Assignment - Every line of the entries below from the one containing "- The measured" to the one containing "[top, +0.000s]", both ends included, must be written out exactly. No other line belongs in the answer.
########
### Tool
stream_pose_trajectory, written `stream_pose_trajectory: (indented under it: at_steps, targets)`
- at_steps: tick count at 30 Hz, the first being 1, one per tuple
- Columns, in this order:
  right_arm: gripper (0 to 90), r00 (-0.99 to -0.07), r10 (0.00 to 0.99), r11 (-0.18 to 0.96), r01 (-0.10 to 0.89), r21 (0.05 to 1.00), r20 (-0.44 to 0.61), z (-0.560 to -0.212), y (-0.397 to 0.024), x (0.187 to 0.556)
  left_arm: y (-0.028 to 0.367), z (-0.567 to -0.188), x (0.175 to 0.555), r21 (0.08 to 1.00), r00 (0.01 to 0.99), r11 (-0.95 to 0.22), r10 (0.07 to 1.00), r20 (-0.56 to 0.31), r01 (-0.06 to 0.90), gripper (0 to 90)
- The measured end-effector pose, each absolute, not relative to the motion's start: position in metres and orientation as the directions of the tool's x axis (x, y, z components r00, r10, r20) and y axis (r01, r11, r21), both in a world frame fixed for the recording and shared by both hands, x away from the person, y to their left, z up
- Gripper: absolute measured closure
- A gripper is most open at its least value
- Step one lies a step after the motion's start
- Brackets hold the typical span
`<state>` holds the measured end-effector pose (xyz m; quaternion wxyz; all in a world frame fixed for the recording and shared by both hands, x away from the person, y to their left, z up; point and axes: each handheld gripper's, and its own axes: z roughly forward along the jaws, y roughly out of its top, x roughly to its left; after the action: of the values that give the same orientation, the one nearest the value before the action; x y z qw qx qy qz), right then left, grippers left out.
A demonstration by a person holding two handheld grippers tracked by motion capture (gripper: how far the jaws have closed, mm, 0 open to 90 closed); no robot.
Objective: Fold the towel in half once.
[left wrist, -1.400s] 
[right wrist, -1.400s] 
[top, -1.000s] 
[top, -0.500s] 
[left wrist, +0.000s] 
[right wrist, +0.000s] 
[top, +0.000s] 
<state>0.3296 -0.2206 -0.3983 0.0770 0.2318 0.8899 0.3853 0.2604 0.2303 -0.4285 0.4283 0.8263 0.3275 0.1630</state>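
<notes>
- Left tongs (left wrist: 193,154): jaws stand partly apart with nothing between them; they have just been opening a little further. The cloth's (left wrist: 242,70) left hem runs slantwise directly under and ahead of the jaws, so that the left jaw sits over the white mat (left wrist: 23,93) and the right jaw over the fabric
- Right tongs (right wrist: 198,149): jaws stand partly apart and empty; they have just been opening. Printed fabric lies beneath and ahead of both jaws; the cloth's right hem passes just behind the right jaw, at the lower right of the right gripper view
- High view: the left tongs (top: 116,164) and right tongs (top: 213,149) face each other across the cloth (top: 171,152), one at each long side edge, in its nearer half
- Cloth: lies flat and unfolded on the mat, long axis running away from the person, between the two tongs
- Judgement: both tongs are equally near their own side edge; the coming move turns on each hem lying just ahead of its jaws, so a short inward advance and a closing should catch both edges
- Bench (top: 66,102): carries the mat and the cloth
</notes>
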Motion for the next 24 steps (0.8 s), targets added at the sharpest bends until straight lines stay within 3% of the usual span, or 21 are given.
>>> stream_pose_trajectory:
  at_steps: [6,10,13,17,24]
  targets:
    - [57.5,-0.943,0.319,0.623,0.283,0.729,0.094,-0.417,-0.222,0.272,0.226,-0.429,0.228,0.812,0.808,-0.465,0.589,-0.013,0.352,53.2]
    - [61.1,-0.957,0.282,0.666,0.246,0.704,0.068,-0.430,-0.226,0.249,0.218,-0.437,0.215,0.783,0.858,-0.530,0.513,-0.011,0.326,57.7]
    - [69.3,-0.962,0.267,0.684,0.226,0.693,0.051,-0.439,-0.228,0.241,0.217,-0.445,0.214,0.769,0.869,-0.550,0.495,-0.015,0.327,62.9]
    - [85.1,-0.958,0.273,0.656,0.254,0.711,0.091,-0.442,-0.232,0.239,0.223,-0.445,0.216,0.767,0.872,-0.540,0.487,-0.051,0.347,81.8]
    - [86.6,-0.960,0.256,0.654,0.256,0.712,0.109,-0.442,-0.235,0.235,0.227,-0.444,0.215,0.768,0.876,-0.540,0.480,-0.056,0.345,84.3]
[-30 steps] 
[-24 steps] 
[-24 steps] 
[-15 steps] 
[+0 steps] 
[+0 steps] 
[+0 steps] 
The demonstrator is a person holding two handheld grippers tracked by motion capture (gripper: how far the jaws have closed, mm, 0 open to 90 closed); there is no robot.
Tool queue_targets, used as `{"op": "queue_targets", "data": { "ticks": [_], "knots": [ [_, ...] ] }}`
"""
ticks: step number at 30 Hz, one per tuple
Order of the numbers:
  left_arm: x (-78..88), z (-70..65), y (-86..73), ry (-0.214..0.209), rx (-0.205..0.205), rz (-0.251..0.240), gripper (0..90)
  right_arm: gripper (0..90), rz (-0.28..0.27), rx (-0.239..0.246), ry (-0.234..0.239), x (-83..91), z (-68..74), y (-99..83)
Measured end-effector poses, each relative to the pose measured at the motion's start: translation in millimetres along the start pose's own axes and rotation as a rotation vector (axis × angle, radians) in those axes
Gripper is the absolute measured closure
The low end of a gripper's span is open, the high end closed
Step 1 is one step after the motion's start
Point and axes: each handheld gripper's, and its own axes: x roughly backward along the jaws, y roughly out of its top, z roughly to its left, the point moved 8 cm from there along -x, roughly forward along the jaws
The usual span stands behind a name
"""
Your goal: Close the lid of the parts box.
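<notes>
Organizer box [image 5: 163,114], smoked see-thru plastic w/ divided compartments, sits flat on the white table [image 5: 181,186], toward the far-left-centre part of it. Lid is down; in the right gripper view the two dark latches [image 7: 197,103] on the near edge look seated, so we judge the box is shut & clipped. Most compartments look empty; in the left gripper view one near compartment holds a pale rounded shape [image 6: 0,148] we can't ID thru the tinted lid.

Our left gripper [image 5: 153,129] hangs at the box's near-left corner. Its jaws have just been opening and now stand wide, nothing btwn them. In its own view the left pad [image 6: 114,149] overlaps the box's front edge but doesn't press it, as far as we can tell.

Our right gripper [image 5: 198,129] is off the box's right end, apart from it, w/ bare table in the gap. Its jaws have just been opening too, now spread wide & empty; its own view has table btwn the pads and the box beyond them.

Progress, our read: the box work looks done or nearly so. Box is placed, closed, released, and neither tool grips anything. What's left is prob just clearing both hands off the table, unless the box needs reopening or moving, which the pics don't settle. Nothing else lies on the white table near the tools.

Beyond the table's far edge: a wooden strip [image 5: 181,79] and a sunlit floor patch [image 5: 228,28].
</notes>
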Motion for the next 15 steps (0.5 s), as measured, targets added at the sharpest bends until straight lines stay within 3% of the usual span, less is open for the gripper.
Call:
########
Answer box -
- The measured end-effector pose, each absolute, not relative to the motion's start: position in metres and orientation as the directions of the tool's x axis (x, y, z components r00, r10, r20) and y axis (r01, r11, r21), both in a world frame fixed for the recording and shared by both hands, x away from the person, y to their left, z up
- Gripper: absolute measured closure
- A gripper is most open at its least value
- Step one lies a step after the motion's start
- Brackets hold the typical span
`<state>` holds the measured end-effector pose (xyz m; quaternion wxyz; all in a world frame fixed for the recording and shared by both hands, x away from the person, y to their left, z up; point and axes: each handheld gripper's, and its own axes: z roughly forward along the jaws, y roughly out of its top, x roughly to its left; after the action: of the values that give the same orientation, the one nearest the value before the action; x y z qw qx qy qz), right then left, grippers left out.
A demonstration by a person holding two handheld grippers tracked by motion capture (gripper: how far the jaws have closed, mm, 0 open to 90 closed); no robot.
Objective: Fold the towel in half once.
[left wrist, -1.400s] 
[right wrist, -1.400s] 
[top, -1.000s] 
[top, -0.500s] 
[left wrist, +0.000s] 
[right wrist, +0.000s] 
[top, +0.000s] 

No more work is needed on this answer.